→ TASK REQUIREMENTS
From the data below, please reproduce exactly everything from the line that contains "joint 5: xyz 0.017" down to the line that contains "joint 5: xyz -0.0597", with both ends included.

→ THE INPUT
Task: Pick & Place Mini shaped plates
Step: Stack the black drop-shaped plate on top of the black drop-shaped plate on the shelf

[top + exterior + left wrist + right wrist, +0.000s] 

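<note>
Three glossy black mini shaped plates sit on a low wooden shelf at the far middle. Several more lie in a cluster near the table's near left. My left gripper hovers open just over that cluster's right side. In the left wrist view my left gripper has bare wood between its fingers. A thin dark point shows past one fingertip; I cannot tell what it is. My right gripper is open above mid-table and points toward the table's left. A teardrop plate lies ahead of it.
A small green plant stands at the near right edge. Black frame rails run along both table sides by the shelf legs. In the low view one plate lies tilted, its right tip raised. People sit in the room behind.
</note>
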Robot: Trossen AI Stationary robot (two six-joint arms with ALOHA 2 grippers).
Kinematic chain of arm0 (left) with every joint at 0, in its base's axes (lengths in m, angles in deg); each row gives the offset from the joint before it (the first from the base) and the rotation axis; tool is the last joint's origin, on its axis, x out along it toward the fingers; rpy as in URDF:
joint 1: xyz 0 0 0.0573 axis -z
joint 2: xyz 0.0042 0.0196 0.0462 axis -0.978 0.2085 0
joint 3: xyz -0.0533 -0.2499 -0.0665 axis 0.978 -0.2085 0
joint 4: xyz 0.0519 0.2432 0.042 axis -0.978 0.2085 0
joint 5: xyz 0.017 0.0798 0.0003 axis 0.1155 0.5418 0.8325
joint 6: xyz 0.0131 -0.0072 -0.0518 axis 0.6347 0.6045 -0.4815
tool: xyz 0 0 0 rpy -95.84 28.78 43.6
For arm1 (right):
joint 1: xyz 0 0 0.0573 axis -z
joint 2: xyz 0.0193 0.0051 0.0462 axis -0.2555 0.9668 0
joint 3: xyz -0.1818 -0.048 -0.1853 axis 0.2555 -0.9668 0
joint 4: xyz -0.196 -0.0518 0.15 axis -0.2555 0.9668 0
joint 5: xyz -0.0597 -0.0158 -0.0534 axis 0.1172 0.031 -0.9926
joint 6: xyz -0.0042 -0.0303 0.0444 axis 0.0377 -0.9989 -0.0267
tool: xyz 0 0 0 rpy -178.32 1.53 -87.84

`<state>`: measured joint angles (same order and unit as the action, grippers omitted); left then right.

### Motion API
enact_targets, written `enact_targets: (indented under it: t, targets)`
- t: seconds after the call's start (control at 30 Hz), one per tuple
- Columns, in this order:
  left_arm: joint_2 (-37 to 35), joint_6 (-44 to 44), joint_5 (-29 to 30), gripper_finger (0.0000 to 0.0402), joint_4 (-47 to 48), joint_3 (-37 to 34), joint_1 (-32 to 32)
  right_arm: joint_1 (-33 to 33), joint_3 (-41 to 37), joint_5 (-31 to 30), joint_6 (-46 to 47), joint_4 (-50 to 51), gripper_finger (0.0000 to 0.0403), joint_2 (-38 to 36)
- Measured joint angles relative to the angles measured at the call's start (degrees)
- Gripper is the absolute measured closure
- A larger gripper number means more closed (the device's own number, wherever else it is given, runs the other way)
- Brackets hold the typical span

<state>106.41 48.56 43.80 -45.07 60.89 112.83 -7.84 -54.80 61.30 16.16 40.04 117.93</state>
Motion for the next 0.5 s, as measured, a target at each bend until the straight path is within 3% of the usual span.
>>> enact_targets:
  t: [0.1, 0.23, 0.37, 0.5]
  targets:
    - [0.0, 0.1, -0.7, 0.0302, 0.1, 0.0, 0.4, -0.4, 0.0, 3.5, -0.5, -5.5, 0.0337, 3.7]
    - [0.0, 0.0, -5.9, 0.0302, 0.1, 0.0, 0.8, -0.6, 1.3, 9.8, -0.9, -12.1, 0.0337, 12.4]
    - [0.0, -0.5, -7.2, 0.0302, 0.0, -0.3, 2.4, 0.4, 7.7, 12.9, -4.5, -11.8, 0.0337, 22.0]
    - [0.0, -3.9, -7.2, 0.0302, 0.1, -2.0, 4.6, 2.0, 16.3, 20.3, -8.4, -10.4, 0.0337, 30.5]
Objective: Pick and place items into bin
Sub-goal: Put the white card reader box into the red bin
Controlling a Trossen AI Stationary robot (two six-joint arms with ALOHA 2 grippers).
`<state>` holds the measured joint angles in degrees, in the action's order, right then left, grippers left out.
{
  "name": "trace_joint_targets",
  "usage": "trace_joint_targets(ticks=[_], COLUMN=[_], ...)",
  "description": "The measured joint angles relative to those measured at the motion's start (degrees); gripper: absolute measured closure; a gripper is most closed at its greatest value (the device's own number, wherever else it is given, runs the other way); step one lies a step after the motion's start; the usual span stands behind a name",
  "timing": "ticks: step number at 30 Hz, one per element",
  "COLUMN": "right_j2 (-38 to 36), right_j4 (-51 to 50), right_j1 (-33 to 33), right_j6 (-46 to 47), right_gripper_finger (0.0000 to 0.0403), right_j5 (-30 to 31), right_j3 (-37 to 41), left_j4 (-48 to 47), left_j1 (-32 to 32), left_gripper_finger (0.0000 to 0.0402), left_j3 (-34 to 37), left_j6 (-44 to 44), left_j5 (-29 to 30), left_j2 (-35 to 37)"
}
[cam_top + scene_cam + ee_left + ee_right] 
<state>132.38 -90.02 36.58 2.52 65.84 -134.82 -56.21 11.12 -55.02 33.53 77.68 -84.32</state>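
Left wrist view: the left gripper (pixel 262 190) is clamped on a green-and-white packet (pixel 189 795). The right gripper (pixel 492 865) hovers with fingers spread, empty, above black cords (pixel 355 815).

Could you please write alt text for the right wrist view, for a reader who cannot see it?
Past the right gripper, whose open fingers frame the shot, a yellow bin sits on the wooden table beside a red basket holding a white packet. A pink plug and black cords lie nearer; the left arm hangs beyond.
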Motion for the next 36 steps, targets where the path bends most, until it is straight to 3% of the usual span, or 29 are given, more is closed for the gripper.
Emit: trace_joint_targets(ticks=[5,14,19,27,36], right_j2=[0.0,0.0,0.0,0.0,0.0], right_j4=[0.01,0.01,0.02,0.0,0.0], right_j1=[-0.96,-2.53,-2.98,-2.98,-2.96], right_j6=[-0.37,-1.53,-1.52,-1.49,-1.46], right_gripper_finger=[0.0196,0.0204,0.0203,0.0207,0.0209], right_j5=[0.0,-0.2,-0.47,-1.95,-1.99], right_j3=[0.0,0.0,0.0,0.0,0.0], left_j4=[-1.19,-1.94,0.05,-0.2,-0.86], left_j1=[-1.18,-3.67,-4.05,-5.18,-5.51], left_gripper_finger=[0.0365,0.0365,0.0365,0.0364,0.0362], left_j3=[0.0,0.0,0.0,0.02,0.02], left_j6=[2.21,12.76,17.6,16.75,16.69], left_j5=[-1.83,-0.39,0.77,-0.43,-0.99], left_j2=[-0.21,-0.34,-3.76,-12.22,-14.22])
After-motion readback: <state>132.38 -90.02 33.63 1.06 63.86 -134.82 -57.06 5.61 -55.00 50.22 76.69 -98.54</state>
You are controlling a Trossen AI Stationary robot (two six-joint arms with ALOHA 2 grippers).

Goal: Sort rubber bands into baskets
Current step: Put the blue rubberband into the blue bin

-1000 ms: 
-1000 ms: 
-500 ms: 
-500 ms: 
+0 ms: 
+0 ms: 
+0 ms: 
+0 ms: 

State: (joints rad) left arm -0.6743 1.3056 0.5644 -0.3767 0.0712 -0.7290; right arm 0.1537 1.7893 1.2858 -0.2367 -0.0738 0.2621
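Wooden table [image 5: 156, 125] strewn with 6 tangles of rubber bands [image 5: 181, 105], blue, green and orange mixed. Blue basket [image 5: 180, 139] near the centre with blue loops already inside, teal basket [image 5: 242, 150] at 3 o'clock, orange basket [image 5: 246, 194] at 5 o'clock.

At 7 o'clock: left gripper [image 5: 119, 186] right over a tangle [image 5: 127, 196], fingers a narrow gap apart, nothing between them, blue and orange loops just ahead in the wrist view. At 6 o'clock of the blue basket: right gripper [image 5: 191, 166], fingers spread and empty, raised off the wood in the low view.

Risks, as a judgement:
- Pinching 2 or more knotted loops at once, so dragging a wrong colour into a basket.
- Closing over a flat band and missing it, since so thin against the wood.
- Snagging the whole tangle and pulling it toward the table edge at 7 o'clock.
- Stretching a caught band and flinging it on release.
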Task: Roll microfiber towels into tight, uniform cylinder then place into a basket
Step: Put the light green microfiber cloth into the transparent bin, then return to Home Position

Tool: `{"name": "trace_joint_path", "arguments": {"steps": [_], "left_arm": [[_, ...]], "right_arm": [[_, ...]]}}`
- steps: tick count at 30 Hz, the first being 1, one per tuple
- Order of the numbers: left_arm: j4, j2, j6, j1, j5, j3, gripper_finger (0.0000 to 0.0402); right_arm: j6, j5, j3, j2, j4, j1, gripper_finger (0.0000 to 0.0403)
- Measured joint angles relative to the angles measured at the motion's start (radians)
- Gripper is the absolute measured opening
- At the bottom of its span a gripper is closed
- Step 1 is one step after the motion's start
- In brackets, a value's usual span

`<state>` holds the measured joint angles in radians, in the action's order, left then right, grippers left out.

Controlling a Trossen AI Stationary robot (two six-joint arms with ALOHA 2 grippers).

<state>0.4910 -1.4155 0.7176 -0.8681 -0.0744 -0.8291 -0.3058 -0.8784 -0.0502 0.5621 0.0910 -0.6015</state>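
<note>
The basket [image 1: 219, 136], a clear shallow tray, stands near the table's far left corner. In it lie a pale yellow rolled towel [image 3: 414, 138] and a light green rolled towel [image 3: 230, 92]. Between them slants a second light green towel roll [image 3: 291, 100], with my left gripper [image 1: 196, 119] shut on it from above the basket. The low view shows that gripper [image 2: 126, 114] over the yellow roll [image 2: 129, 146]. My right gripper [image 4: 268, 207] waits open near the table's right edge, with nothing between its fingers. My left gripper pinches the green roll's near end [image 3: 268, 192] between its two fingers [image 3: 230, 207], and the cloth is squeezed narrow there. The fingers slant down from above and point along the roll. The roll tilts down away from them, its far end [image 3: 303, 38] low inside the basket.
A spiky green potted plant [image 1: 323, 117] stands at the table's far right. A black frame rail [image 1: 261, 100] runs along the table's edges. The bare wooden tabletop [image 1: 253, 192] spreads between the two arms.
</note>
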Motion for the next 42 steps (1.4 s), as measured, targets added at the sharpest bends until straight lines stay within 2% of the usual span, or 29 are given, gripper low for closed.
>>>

→ TASK ANSWER
joint 5: xyz 0.017 0.0798 0.0003 axis 0.1155 0.5418 0.8325
joint 6: xyz 0.0131 -0.0072 -0.0518 axis 0.6347 0.6045 -0.4815
tool: xyz 0 0 0 rpy -95.84 28.78 43.6
For arm1 (right):
joint 1: xyz 0 0 0.0573 axis -z
joint 2: xyz 0.0193 0.0051 0.0462 axis -0.2555 0.9668 0
joint 3: xyz -0.1818 -0.048 -0.1853 axis 0.2555 -0.9668 0
joint 4: xyz -0.196 -0.0518 0.15 axis -0.2555 0.9668 0
joint 5: xyz -0.0597 -0.0158 -0.0534 axis 0.1172 0.031 -0.9926

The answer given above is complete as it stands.